The project sees the charity distribute around 30,000 boxes to people across six host countries (Albania, Bosnia-Herzegovina, Bulgaria, Moldova, Romania and Ukraine) who are in desperate need.

The boxes contain the basic foodstuffs such as rice, pasta and vegetables, as well as some goodies like biscuits and people receiving them have described the boxes as “lifesavers”.

The charity is now beginning to focus its attention on its Seeds of Hope scheme which runs throughout the spring.

People in the host countries often have land, but do not have the equipment to grow their own produce.

Seeds of Hope sees seeds distributed to families who are given agricultural training to help them to provide for themselves.

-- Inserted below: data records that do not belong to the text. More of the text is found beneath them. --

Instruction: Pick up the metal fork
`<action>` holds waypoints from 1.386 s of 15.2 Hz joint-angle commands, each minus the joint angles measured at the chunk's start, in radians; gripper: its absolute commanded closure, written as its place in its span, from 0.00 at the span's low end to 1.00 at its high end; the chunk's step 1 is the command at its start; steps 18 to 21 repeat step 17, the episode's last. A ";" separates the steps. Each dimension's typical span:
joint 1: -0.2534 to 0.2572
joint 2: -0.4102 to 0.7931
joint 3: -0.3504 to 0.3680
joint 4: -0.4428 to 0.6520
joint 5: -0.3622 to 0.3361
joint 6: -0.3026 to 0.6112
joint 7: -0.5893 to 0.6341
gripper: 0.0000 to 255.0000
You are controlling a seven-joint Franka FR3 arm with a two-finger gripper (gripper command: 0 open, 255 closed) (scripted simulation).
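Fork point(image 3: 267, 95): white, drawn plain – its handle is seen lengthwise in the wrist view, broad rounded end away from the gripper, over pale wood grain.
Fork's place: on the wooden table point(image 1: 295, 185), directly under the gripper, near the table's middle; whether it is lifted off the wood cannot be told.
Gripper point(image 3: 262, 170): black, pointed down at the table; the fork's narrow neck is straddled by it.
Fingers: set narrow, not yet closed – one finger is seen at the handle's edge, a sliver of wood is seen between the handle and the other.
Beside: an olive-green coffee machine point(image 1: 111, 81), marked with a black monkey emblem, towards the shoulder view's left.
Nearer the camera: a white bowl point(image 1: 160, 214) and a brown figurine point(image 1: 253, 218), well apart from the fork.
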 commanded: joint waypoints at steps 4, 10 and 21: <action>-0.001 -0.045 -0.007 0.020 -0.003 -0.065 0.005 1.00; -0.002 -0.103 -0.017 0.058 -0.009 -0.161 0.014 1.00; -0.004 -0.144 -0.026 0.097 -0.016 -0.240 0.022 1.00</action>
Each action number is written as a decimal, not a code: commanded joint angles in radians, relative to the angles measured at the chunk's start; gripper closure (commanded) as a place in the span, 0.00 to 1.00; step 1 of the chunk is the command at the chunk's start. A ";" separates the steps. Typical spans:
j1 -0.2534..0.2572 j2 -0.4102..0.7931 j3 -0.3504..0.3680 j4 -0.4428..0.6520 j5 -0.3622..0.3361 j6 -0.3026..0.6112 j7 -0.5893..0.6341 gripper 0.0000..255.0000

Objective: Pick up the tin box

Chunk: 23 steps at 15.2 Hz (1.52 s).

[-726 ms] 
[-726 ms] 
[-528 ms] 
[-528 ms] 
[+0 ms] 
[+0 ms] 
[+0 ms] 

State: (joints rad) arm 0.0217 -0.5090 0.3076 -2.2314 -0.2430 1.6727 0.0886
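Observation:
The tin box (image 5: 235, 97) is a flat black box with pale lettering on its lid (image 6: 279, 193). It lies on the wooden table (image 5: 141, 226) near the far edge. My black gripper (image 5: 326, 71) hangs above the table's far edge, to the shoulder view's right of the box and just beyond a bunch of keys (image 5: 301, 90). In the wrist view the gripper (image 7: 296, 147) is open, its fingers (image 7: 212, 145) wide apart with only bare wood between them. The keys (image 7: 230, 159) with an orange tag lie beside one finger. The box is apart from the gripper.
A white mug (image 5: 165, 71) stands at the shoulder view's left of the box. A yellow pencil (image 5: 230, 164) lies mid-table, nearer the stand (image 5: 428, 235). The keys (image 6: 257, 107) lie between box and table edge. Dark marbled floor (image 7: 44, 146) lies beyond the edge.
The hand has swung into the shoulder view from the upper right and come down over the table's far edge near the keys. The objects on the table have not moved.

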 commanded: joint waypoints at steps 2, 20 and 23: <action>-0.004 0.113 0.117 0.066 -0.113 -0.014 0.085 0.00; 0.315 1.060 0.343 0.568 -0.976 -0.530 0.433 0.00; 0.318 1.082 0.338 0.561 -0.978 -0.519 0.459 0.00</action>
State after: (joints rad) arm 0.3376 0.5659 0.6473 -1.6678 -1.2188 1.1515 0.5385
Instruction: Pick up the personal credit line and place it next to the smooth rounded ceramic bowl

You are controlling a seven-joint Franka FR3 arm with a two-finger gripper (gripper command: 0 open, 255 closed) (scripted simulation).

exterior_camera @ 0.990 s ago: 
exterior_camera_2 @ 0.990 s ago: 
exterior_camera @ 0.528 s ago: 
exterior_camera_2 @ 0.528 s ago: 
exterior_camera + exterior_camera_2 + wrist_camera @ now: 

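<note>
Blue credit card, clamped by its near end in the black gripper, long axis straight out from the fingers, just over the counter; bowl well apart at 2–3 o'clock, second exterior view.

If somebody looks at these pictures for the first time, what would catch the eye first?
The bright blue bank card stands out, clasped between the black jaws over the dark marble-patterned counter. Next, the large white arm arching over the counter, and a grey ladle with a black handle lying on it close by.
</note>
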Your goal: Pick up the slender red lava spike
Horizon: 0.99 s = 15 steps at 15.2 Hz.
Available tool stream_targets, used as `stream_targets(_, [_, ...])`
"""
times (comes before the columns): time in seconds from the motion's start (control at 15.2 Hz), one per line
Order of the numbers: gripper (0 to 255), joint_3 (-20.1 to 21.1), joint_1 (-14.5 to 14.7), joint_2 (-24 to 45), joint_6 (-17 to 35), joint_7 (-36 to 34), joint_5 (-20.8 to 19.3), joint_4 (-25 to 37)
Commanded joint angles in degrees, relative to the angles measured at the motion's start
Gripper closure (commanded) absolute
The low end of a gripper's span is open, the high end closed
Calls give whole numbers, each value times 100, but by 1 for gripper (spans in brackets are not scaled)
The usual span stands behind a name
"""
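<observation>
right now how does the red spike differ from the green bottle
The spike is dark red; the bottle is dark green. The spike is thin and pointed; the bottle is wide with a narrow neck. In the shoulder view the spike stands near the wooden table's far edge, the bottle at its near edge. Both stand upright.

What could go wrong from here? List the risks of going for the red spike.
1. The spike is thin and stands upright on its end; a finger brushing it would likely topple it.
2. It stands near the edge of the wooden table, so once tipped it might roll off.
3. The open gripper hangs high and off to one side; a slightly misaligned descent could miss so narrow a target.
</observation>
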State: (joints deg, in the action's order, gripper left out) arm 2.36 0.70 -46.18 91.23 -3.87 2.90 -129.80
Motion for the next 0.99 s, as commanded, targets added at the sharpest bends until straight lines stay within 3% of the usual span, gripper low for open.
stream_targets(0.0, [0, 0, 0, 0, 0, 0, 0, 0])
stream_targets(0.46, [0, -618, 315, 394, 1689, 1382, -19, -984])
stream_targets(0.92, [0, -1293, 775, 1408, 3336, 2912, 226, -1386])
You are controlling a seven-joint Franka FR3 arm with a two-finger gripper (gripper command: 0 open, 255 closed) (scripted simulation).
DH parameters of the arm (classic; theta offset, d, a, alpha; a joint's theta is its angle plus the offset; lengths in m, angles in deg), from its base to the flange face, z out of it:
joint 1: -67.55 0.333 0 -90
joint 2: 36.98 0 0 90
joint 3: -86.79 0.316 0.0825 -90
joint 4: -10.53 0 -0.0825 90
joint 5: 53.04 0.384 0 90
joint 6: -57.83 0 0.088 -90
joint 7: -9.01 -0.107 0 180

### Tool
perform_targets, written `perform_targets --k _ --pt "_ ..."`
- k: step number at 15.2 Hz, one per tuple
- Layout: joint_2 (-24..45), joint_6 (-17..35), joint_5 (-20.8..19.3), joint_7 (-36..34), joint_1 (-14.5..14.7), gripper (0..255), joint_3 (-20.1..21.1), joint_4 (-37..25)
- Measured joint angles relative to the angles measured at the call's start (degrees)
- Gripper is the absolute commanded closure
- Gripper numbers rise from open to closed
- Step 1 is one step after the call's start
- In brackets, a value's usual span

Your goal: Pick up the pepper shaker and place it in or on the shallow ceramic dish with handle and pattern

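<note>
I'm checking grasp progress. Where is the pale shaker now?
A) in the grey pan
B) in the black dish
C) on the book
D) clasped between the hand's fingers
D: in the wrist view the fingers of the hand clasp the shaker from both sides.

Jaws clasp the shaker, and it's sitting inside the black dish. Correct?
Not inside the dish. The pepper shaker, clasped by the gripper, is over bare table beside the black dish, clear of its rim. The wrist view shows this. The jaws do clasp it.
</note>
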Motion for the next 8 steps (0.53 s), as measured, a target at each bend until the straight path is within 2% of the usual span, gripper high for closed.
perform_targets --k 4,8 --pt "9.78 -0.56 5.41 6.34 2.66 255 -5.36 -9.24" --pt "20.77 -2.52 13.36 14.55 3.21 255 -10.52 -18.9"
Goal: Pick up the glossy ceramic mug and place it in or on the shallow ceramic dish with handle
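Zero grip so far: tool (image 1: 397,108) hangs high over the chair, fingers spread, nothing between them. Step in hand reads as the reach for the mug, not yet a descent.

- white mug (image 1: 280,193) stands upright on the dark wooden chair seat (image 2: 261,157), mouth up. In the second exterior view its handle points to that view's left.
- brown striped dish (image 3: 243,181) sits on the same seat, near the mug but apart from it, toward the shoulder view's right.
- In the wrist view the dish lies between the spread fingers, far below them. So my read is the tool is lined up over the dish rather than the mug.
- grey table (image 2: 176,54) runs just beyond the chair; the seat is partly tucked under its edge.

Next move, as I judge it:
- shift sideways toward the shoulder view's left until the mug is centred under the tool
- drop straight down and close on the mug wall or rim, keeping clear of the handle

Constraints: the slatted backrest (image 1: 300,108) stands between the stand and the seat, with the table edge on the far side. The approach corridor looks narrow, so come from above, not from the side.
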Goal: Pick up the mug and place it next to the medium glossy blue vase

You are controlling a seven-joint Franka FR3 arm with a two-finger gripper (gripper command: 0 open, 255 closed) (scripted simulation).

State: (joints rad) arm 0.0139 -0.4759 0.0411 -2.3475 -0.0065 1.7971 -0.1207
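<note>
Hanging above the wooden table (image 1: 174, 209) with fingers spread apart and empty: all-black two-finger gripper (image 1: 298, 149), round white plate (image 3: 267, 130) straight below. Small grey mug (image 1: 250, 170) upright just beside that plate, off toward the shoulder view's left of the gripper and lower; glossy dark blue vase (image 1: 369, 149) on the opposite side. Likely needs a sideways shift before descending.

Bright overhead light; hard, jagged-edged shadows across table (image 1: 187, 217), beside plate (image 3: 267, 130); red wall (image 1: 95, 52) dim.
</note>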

The money they save can then be spent on other essentials.

David said: “We want to be there for the longer term to really make a difference to people and move them from the depths of poverty to a more sustainable lifestyle.”

This year will also see the introduction of a new Dream Bus, which is used to take children on day trips and educational visits.

The current vehicle has done more than half a million miles and is to be replaced by a new model, thanks to St Paul’s Church in St Albans which provided a donation for half the cost.

Speaking about the challenges of his role, David said: “Having taken on this job at the start of the recession, maintaining and growing the funding has been a real challenge; but just seeing the people who are working on the ground and the difference they are making is really inspiring.”